On Thursday evening, May 9, the Institute held a gala banquet in Washington as part of a three-day celebration marking Cato’s quarter century defense of liberty. At the dinner, the Institute presented the first Milton Friedman Prize for Advancing Liberty posthumously, to distinguished British economist Peter Bauer, a professor emeritus at the London School of Economics who authored ground-breaking work on development economics. Dinner speakers included P. J. O’Rourke, author and Cato Institute H. L. Mencken Research Fellow, and John Stossel of ABC News “20/20.”

To mark the anniversary, several special publications were released.
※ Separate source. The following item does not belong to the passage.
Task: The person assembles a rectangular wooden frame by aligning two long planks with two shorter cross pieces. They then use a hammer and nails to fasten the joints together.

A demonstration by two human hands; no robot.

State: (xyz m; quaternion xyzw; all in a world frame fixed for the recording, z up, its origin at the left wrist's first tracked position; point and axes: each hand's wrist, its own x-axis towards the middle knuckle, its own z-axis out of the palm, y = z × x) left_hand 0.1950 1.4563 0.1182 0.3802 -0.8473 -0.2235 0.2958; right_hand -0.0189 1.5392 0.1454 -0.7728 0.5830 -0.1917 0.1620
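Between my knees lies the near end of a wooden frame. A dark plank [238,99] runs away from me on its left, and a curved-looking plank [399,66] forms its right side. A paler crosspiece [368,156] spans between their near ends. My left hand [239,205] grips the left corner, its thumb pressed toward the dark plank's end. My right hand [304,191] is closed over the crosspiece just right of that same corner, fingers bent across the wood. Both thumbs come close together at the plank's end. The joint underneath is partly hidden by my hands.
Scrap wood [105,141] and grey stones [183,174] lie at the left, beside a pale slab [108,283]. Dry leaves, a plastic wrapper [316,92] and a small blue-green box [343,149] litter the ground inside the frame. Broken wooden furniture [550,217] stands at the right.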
Cato executive vice president David Boaz edited Toward Liberty: The Idea That Is Changing the World, a collection of Cato’s essays over the past 25 years. Cato Clippings reprints some of the Cato staff’s best op-eds. Cato also published a special 25-year Annual Report with highlights of its work.

For an overview of Cato’s first twenty-five years, visit the About Us page. The Institute was founded in 1977 by Edward H. Crane and Charles G. Koch in San Francisco. As the New York Times pointed out during Cato’s 10th anniversary in 1987, “Cato has managed to generate more activity and interest across a wider political spectrum than some of its more sedate competitors with much larger budgets.” Last year, FAIR reported that in a review of the top 25 think tanks that the Cato Institute had the second most major media mentions.

While many avoided Social Security as the “Third Rail,” the Cato Institute, in its inaugural edition of Cato Policy Report in 1979 argued that privatization of the system should be considered. The following year Cato published Peter Ferrara’s 500-page Social Security: The Inherent Contradiction, which makes the case for privatization of Social Security. In 1995, on the 60th anniversary of the creation of the government-run Social Security program, the Cato Institute established the Project on Social Security Choice.

The Cato Institute has hosted conferences around the world, including a 1988 conference in Shanghai that was the first free-market conference held in mainland China since its communist takeover. In 1990 Cato hosted a week-long conference in Moscow titled “Transition to Freedom: The New Soviet Challenge.”

The Institute has continued its work in all these areas. In 2001, the President’s Commission to Strengthen Social Security drew heavily on the work and personnel of the Cato Institute. Also in 2001, Cato held its fourth conference in China. Cato’s 19th Annual Monetary Conference was held in Mexico City. And at the beginning of 2002 Cato launched the Center for Educational Freedom.